Strategic UX Foresight Design

Turning Market Insights into New Product Concepts

Narrative Futures was a two person research-lead digital product design concept team embedded within Comcast’s Global Design organization.

We acted as a strategic catalyst. Not producing features, but providing context, direction, and foresight. Our work guided leadership and product teams toward opportunities that aligned with long-term shifts in technology, user behavior, and business models.

I shifted from delivering screens, flows, and solving immediate user needs, to uncovering strategic opportunities, bringing clarity to emerging behaviors, translating trend signals into actionable insights, and framing product concepts as immediate solutions for shifting market trends and troubling internal metrics.

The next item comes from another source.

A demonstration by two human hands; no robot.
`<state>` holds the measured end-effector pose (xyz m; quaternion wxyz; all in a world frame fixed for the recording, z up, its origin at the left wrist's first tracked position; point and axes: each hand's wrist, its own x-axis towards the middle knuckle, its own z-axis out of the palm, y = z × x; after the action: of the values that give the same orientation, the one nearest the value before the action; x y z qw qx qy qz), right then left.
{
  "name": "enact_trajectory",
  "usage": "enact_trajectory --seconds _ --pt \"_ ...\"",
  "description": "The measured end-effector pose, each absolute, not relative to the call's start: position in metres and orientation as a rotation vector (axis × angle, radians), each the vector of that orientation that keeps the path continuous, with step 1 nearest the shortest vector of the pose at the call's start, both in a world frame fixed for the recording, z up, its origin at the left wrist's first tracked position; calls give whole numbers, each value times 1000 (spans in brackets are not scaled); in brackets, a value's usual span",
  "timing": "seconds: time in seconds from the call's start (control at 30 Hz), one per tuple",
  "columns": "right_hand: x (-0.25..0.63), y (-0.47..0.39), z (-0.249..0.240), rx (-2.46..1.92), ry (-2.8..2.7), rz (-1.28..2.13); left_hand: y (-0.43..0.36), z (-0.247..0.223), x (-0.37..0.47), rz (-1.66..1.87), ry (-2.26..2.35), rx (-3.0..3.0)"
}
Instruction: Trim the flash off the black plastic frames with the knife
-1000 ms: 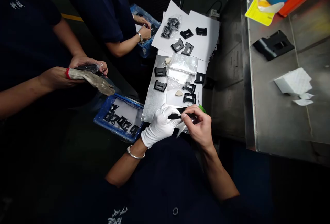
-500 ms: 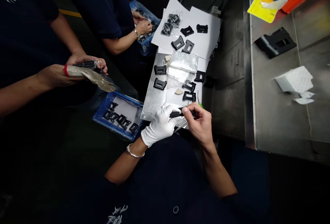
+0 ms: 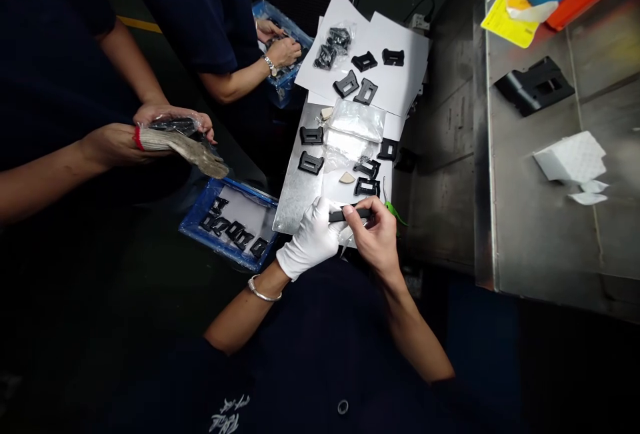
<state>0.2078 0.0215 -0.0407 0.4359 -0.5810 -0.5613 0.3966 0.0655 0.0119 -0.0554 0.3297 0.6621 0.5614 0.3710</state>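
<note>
My left hand (image 3: pixel 311 237), in a white glove, is closed on the left end of a black part (image 3: pixel 340 216). Bare, my right hand (image 3: pixel 375 234) grips the other end, its thumb lying on top. Both hands are at the near edge of a metal table (image 3: pixel 293 204). Just beyond them lie a black frame-shaped piece (image 3: pixel 367 187), a beige wedge (image 3: pixel 347 178) and clear plastic bags (image 3: pixel 356 121). A green-handled tool (image 3: pixel 397 214) is right of my right hand, partly hidden.
A blue tray (image 3: pixel 193 224) with several black pieces stands left of the table. Two people work at the left, one holding a dirty glove (image 3: pixel 200 154). White sheets (image 3: pixel 320 54) carry more black pieces. On the right is a metal bench (image 3: pixel 530 221) with a black part (image 3: pixel 540 86).
My right hand has moved slightly left along the black part, and more of the green tool shows. The nearest person's hands and dirty glove have shifted slightly right.
</note>
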Motion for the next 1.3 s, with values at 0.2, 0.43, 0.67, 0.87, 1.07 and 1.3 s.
enact_trajectory --seconds 0.2,0.43,0.67,0.87,1.07,1.3 --pt "218 22 -41 -1439 -1515 1015 18 -58 68 1029 1423 1677" --pt "213 25 -38 -1407 -1387 968 16 -48 70 1029 1443 1826" --pt "233 31 -18 -1368 -1447 1172 13 -27 60 1002 1260 1551" --pt "225 23 -9 -1356 -1463 1064 16 -19 62 1058 1307 1449" --pt "212 15 -9 -1399 -1465 959 19 -27 71 1131 1412 1387" --pt "220 17 -15 -1367 -1538 1023 20 -34 61 1079 1391 1406"
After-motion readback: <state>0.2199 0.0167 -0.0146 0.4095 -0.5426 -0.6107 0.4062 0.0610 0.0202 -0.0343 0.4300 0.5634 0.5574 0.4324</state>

Our newly formed team was given few resources and some pretty ambitius goals

Turning Signals Into Strategy

Rather than waiting for briefs, we worked upstream of the roadmap to identify early trends and translate them into usable frameworks for innovation.

My Role:

  • Foresight Strategist
  • UX Synthesizer
  • Concept Creator

My contributions:

  • Market research, analysis, and synthesis (A.I. assisted)
  • My day-to-day involved reading between the lines of the market, finding the patterns behind the noise, and creating tools for others to use in ideation.
  • Stakeholder alignment and interviews
  • Testing AI tools and research analysis processes
  • Contributed to thematic reports that explained shifts in media, connectivity, monetization, and AI
  • Developed visual storytelling and design artifacts that made speculative ideas tangible
  • Created a UX concept card format that enabled easy alignment to user and business needs, value backed by supporting research
  • A library of over 150 market-aligned, and product ideas
  • Over 40 Visual UX/UI concepts

Notable Projects

I was one of two people researching, and designing strategic product concept solutions, in response to telecom trend market shifts.

Entertainment Monetization Report: Explored how shifting audience values and behaviors were redefining the value of content and utility in streaming experiences.

Beyond Connectivity (Parts 1 & 2): Investigated how broadband could evolve beyond speed into a context-aware, emotionally resonant service.

AI-Enabled Foresight Process: Designed an AI-augmented workflow to scan articles, extract macro trends, and build provocation-ready themes.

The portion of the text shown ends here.